Tu: As far as the orphan drug stuff goes, we suggest clawing back some of those benefits. If we give you these huge tax breaks that amount to millions of dollars, sometimes hundreds of millions of dollars, maybe you should pay that back. I don’t blame Congress for any of this. It came from a good place. I blame the manufacturers for exploiting a group that really has no other options. To me, that is predatory behavior. 

I think drug firms have kind of come to the realization that they can charge whatever they want for two reasons. One is the actual patients don’t see the cost. It’s being borne by insurance companies and Medicaid and Medicare. And then second, what is the quote? “They charge as much as they can and are only really limited by two things. One is shame and the fear of being called into Congress.” Even now, the fear of being brought into Congress is mattering less and less to them.

Douglas: Why doesn’t the insurance industry push back? I mean, I get why Medicare, Medicaid they have to do what Congress allows them to do. And the members of Congress have been lobbied to the point that that will not go down that road right now. But why don’t the insurance companies push back harder on this?

Tu: If Medicare and Medicaid cover the drug, insurance companies have very little choice, but to cover the drug. Okay. This is why our insurance rates have gone out of control, because these drugs are getting very expensive. And the formularies have to cover stuff that’s covered by Medicaid and Medicare usually. So hopefully, the IRA, the Inflation Reduction Act, will help with these negotiations because before the IRA, the government, by statute, was not allowed to negotiate pricing, which is crazy to me. Whatever lobbyists got that into the bill gets a lifetime achievement award. 

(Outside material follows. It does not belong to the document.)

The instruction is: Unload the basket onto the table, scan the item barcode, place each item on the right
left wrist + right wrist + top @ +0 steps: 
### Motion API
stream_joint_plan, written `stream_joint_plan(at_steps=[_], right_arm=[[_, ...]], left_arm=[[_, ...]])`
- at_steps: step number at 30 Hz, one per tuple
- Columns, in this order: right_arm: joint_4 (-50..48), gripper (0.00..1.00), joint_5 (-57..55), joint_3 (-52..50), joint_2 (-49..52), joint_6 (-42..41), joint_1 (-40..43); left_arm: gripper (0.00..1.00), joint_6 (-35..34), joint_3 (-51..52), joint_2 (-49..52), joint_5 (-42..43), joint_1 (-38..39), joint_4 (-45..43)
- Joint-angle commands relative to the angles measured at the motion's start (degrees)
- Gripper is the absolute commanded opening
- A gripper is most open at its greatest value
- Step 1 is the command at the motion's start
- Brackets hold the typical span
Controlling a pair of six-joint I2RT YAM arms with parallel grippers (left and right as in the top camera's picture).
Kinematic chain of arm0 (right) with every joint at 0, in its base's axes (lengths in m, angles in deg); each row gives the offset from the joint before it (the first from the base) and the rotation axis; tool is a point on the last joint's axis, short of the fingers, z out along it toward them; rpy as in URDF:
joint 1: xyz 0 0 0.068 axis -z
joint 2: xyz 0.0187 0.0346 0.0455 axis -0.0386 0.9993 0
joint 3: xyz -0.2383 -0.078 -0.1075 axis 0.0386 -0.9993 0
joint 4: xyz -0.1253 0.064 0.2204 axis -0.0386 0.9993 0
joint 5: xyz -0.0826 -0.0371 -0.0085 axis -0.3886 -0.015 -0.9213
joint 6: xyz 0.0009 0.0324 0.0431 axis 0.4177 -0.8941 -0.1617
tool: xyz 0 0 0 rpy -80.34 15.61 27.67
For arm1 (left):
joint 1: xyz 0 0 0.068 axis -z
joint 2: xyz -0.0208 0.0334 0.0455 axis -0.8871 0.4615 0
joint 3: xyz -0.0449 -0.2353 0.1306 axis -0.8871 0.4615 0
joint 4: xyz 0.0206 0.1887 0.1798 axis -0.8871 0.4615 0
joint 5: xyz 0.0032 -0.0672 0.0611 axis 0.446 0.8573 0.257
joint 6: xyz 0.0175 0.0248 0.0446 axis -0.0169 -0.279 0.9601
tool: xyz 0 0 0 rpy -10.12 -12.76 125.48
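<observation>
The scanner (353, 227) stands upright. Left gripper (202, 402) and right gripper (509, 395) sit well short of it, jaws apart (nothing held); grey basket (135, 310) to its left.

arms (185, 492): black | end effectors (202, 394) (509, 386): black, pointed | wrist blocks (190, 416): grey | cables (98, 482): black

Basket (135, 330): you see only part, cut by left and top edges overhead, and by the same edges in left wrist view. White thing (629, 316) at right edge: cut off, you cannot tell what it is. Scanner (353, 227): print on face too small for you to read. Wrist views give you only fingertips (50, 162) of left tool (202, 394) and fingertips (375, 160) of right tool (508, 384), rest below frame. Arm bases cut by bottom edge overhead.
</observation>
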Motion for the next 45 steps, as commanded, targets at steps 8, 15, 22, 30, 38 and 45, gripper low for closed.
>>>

And the funny thing is, they’re complaining about the negotiation now, but Medicaid has been allowed negotiations for decades. Same with the VA. And their drug prices are way lower, like 30 cents to the dollar, compared to Medicare. Why? Because they’re allowed to negotiate.

Douglas: I don’t guess I realized that. I assumed Medicare and Medicaid were the same. 

Tu: The problem is because Medicaid covers poor people. They can’t afford this kind of stuff. So, Medicare covers old people, and they can cover more of the share here.